### TASK ITEM
Write the listing out once more, identical to the original but without pictures.

....

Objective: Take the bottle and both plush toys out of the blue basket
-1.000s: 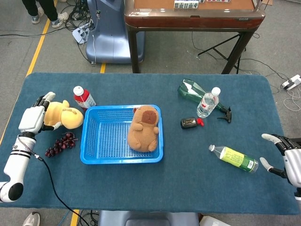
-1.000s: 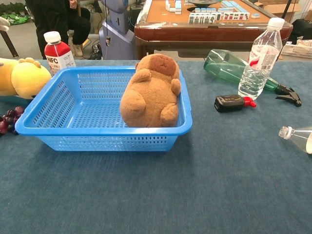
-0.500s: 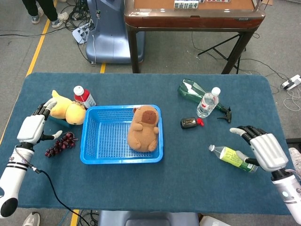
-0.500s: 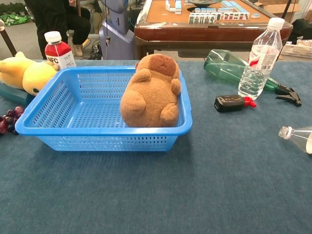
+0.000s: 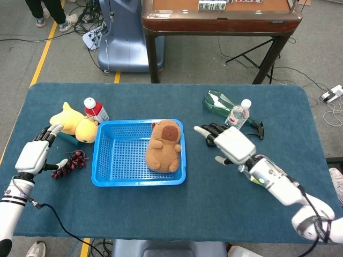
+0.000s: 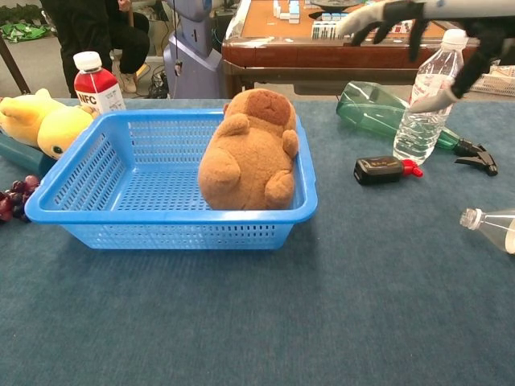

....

### ANSWER BOX
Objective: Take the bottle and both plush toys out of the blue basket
-1.000s: 
-1.000s: 
-0.500s: 
-0.500s: 
+0.000s: 
+0.000s: 

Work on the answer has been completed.